» Task to complete
Include in the output exactly the lines from the opening of the data through the line containing "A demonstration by", and nothing more.

» Material provided

══════════

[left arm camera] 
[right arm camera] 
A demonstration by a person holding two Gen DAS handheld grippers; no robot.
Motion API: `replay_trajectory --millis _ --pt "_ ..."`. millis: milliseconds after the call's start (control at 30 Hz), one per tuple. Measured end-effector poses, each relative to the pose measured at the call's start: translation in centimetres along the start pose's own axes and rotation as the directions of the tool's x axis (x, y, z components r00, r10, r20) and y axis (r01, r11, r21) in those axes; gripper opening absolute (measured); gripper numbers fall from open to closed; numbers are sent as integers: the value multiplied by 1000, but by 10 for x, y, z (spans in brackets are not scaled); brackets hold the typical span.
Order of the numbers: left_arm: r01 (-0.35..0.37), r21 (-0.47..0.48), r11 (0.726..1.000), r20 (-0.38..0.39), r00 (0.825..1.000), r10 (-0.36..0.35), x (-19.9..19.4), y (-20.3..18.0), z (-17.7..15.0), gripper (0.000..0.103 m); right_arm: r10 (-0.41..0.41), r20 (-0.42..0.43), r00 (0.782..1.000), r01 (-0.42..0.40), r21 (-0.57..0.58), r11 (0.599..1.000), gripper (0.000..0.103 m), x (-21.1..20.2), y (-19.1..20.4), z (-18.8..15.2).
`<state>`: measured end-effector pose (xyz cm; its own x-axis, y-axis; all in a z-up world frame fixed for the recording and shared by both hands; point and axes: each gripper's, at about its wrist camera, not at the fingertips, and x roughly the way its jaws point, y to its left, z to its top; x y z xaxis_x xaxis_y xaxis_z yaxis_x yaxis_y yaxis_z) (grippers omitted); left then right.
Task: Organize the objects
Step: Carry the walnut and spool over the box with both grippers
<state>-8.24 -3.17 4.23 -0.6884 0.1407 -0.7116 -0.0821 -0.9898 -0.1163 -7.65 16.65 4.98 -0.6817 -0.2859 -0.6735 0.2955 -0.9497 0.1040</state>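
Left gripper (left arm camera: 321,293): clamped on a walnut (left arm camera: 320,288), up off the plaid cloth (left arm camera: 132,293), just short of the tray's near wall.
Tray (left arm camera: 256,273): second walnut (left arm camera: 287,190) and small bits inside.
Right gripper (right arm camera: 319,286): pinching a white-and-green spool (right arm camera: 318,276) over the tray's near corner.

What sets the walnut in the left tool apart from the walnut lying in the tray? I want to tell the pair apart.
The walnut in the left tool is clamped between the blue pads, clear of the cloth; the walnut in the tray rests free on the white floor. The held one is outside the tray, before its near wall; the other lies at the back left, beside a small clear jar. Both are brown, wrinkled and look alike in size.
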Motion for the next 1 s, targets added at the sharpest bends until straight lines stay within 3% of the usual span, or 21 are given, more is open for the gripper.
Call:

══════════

» Response area
[left arm camera] 
[right arm camera] 
A demonstration by a person holding two Gen DAS handheld grippers; no robot.

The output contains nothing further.